Die GDL streikt mal wieder.
Die Schüler*innen kommen zu spät zum Unterricht und ärgern sich darüber. Blöde GDL.
Passend dazu behandeln wir gerade das Thema Tarifpolitik im WiSo-Unterricht. Teil des Unterrichts ist es, sich bezüglich des Themas Streik mit der Position des Arbeitgebers und der Position des Arbeitnehmers auseinanderzusetzen.
Rollenspiel: Arbeitgeber- und Arbeitnehmervertreter im Austausch
Die Schüler*innen tun das zunächst in Zweierkonstellationen mit wechselnden Positionen. Sie sehen so aus, als ob sie wirklich diskutieren, wir (der Referendar und ich) hoffen auch, dass sie das tun. Dann geht es darum, sich für eine Seite zu entscheiden und die Argumente dazu auf Flipchart zu notieren: Was sind meine Argumente als Arbeitgeber gegen den Streik? Was sind meine Argumente als Arbeitnehmer für den Streik?
Plenumsdiskussion
Drei der 15 Schüler*innen entscheiden sich für die Arbeitgeberseite. Das Plakat des Arbeitgebers bleibt jedoch recht leer. Auf dem Plakat des Arbeitnehmers steht: "Wenn Sie uns nicht genug Lohn zahlen, dann suchen wir uns eine andere Stelle." Wesentlich mehr kommt dann auch in der Diskussion nicht auf. Höchstens noch, dass die Arbeitgeberseite ergänzt: "Dann tun Sie das, wir suchen uns dann halt neue Arbeitnehmer."
Auf der anderen Seite stehen der Referendar und ich - ziemlich fassungslos. Es stellt sich heraus, dass die Schüler*innen keine Ahnung haben, was Streik für die Arbeitgeber bedeutet ...
Interesse und Verständnis für Politik und Mitbestimmung verbesserungswürdig
Wir beschließen, dass es unbedingt notwendig ist, dass die Schüler*innen sich mehr mit politischen Themen befassen.
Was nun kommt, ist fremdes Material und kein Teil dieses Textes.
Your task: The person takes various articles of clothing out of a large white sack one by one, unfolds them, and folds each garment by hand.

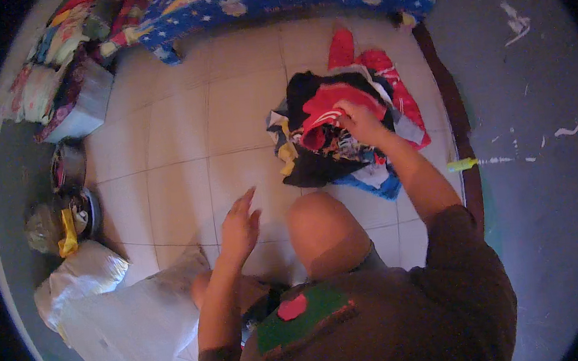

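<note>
A pile of clothes lies on the tiled floor in front of my right knee. Near its top is a red garment [346, 99] with white stripes, and my right hand [360, 121] has its fingers closed on it. Under the red piece spreads a black garment [308, 171] with a colourful print; blue, white and yellow cloth shows at the pile's edges. Long red clothing [402, 95] with white stripes reaches out on the far right side. My left hand [239, 227] is held over the floor left of my knee, fingers apart, holding nothing.
A large whitish sack [127, 320] stands at the lower left, by a pale plastic bag [85, 273]. Beyond them are a basin [93, 211], a box [84, 105] and stacked cloth. Blue starred fabric [275, 3] hangs along the far side. A yellow-green object [463, 164] is by the right wall.
</note>
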Motion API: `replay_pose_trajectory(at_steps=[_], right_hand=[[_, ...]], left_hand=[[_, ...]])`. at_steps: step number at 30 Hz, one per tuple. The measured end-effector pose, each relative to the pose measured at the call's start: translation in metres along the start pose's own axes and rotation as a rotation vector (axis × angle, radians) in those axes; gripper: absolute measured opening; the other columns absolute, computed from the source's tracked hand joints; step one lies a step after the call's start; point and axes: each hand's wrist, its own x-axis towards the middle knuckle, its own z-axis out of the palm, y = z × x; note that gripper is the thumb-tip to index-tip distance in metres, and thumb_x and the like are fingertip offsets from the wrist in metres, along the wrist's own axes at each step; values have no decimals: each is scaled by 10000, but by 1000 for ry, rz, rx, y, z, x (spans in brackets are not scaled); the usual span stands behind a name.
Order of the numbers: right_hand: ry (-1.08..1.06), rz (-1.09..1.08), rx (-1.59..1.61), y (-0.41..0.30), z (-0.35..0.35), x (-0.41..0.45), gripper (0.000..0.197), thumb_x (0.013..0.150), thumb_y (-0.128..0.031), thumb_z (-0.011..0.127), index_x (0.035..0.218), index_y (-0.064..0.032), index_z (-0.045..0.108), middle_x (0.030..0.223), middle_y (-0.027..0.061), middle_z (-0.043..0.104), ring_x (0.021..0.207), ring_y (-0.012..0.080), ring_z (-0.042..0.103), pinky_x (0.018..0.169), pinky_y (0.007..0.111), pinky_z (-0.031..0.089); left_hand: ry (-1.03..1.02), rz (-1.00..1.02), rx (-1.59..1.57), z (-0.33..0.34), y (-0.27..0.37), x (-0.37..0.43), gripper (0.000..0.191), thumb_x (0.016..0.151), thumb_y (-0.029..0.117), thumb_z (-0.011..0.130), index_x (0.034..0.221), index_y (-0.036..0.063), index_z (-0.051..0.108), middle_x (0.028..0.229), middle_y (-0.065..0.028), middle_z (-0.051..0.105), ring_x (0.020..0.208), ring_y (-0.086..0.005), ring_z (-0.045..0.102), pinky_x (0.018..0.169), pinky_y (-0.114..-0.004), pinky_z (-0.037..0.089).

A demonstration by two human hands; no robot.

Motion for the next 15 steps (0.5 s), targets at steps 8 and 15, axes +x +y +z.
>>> replay_pose_trajectory(at_steps=[8, 15], right_hand=[[2, -434, -59, -264, -124, 15, 154, 783, -131, 527, 878, -9, 529, 716, 76, 557, 621, 138, 528, 584, 262, 412], [315, -457, 20, -354, -103, -7, 232, 751, -243, 576, 762, -11, 568, 660, 157, 569, 620, 272, 577, 561, 328, 433]], left_hand=[[426, 283, -278, -26, 84, 33, 892, 635, 291, 699, 1306, 53, 161, 1323, -279, 122, 1181, -399, 271, 909, -405, 340], [758, 342, -136, -75, 130, -103, 750, 631, 243, 678, 1252, 64, 298, 1334, -268, 109, 1235, -412, 132, 989, -468, 150]])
Dadurch, dass heutzutage alle nur noch Nachrichten aus ihrer "Blase" lesen und in den Familien offenbar nur wenig Tagesschau gesehen wird, scheint das Interesse an Politik stark gesunken zu sein. Das führt u.a. nicht nur zu Unwissen, sondern auch zu sehr ungesundem Halbwissen.
Kennen die Schüler*innen überhaupt noch die verschiedenen Zeitungen?
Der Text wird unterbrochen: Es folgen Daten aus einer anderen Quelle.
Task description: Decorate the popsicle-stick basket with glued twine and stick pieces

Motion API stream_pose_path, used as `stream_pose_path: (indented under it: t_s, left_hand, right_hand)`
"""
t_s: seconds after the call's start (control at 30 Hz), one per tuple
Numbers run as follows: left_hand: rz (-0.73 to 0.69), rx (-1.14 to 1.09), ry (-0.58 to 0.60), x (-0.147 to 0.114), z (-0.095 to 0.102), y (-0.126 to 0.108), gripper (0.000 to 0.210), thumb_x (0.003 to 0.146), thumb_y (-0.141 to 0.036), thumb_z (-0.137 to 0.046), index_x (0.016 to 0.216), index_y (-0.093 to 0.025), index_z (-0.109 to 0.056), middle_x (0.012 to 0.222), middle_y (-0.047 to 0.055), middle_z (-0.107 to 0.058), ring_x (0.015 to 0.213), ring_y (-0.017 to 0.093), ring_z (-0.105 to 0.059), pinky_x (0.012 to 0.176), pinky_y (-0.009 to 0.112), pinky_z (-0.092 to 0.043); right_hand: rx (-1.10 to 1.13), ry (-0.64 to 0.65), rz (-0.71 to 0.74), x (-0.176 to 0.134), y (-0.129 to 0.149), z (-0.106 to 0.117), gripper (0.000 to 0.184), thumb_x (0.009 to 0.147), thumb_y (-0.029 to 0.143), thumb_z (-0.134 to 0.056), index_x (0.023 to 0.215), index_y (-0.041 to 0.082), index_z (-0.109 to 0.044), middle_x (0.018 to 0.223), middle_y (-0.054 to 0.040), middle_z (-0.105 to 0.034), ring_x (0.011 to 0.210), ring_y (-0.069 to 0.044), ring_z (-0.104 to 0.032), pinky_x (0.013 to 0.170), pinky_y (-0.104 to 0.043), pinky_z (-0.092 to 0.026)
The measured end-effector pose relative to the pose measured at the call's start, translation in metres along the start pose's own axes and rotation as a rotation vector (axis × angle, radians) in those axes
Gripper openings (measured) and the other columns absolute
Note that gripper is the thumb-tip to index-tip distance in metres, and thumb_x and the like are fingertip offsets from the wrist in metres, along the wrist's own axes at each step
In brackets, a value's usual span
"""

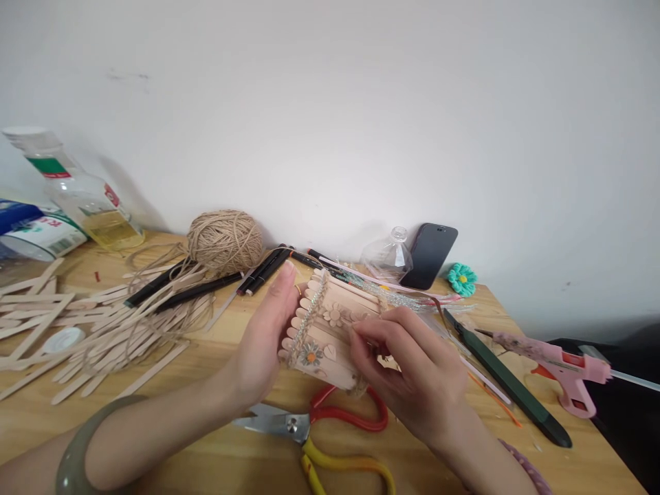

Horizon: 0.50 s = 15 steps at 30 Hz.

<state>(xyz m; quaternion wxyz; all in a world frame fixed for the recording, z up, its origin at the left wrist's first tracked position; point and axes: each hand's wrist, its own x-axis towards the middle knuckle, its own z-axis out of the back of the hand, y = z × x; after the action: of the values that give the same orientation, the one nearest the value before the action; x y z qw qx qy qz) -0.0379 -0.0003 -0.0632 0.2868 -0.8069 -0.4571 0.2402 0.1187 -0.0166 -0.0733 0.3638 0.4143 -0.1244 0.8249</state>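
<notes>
A small holder made of craft sticks (333, 330), trimmed with twine and little flower decorations, lies tilted on its side between my hands above the wooden table (206, 454). My left hand (265, 337) grips its left end, thumb up along the rim. My right hand (407, 368) pinches at its front face near a flower, fingertips pressed on the sticks. A green bangle (77, 454) is on my left wrist.
Scissors with red and yellow handles (324, 433) lie just below the hands. A pile of loose craft sticks (93, 330) and a twine ball (225, 240) sit at left, with black markers (262, 269). A pink glue gun (562, 368), dark cutter (508, 378), phone (430, 254) and bottles (87, 199) lie around.
</notes>
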Motion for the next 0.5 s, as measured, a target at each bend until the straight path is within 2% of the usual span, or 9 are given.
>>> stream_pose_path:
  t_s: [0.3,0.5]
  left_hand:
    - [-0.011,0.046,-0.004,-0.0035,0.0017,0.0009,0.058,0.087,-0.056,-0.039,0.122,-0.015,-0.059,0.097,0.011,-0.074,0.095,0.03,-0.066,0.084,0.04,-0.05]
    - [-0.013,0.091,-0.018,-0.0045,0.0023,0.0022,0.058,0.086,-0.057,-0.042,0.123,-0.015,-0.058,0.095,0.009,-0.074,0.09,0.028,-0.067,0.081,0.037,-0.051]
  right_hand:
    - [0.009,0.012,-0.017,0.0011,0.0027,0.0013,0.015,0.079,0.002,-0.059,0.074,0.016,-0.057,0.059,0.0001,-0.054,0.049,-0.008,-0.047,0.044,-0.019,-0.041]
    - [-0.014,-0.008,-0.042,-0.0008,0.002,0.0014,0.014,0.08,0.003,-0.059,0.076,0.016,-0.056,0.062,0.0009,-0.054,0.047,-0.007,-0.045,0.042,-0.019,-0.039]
Ich glaube, dass es von großer Bedeutung ist, dass wir wieder mehr echte Zeitungsartikel mit unterschiedlicher Ausrichtung in den Unterricht bringen. Was nicht unbedingt Papier bedeuten soll, aber auch Papier bedeuten kann.
Lernt gemeinsam handeln! (Buchempfehlung)
Ich erinnere mich an eine VWL-Fortbildung mit Heidrun Peters (Lernt gemeinsam handeln!) die wirklich gut darin war, Schüler*innen für volkswirtschaftliche Themen zu interessieren und immer mit aktuellen Artikeln aus Tageszeitungen unterwegs war.
Differenzierung nach Interesse
Sie erzählte uns, dass sie zu Beginn ihres Unterrichts in einer neuen Klasse immer wieder Artikel aus verschiedenen Tageszeitungen mitbrachte und diese einfach auslegte und jede*r Schüler*in durfte sich einen nehmen und dann der Klasse kurz berichten, wovon er handelte. Und da waren Artikel aus der Bildzeitung ebenso vertreten, wie Artikel aus der Zeit, der FAZ, der WAZ oder der Süddeutschen Zeitung. Einfach bunt gemischt, sodass jede*r Schüler*in etwas fand, das sie interessierte - und das er/sie verstand; die CHATGPT zum downsizen des Sprachniveaus gab es ja noch nicht. Und nachdem die Hürde Zeitungen zu lesen erst einmal überwunden war, entstand auch Interesse.
Think-pair-share
Daher ist mein erster Schritt beim nächsten Thema "Sozialversicherungsbeiträge" einmal genau so einzusteigen. Mit Zeitungsartikeln, bei denen sich die Schüler*innen nach freier Wahl einen greifen dürfen, diesen lesen und sich mit einer*m Partner*in, der sich für denselben Beitrag entschieden hat, austauschen. Und dann sammeln wir im Plenum, was die Schüler*innen zum Thema herausbekommen haben.
Vielleicht werde ich sogar echte Zeitungen kaufen und nicht die digitalen verwenden, denn ohne Abo kann man ja die meisten spannenden Artikel eh nicht zuende lesen ...
Ich fände es schön, wenn die Schüler*innen auf diese Weise auch wieder einen echten Überblick bekämen, was es für Zeitungen in Deutschland gibt und welche wofür steht.